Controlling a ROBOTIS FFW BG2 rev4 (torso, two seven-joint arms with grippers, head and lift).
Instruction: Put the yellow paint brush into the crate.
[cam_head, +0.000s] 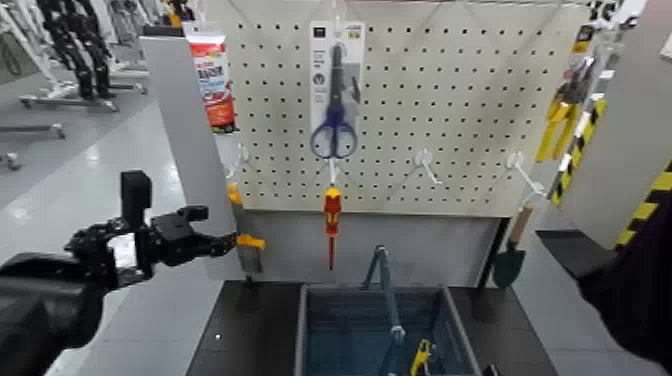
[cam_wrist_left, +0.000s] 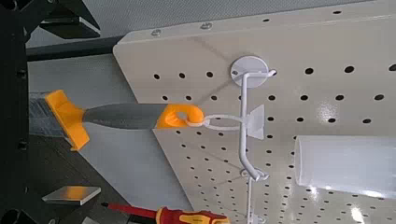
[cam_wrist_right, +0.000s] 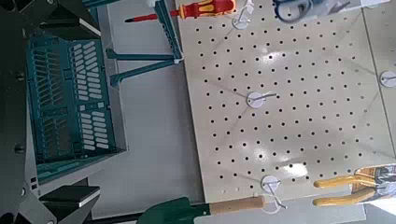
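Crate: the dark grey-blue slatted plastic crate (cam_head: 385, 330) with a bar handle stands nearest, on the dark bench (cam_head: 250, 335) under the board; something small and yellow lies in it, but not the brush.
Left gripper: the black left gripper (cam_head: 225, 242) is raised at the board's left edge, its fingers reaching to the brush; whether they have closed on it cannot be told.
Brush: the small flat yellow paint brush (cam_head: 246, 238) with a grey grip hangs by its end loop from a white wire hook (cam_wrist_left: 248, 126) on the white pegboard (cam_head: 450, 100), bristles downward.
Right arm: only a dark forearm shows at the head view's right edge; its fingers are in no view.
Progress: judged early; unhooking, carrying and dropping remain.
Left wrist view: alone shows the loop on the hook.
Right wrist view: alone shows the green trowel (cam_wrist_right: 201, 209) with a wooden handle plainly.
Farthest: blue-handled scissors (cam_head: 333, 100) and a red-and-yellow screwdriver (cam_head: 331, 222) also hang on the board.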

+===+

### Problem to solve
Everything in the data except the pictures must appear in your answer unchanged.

### Solution to this exercise
Controlling a ROBOTIS FFW BG2 rev4 (torso, two seven-joint arms with grippers, head and lift).
Instruction: Put the yellow paint brush into the crate.
[cam_head, +0.000s] 
[cam_wrist_left, +0.000s] 
[cam_wrist_right, +0.000s] 
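Crate: the dark grey-blue slatted plastic crate (cam_head: 385, 330) with a bar handle stands nearest, on the dark bench (cam_head: 250, 335) under the board; something small and yellow lies in it, but not the brush.
Left gripper: the black left gripper (cam_head: 225, 242) is raised at the board's left edge, its fingers reaching to the brush; whether they have closed on it cannot be told.
Brush: the small flat yellow paint brush (cam_head: 246, 238) with a grey grip hangs by its end loop from a white wire hook (cam_wrist_left: 248, 126) on the white pegboard (cam_head: 450, 100), bristles downward.
Right arm: only a dark forearm shows at the head view's right edge; its fingers are in no view.
Progress: judged early; unhooking, carrying and dropping remain.
Left wrist view: alone shows the loop on the hook.
Right wrist view: alone shows the green trowel (cam_wrist_right: 201, 209) with a wooden handle plainly.
Farthest: blue-handled scissors (cam_head: 333, 100) and a red-and-yellow screwdriver (cam_head: 331, 222) also hang on the board.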

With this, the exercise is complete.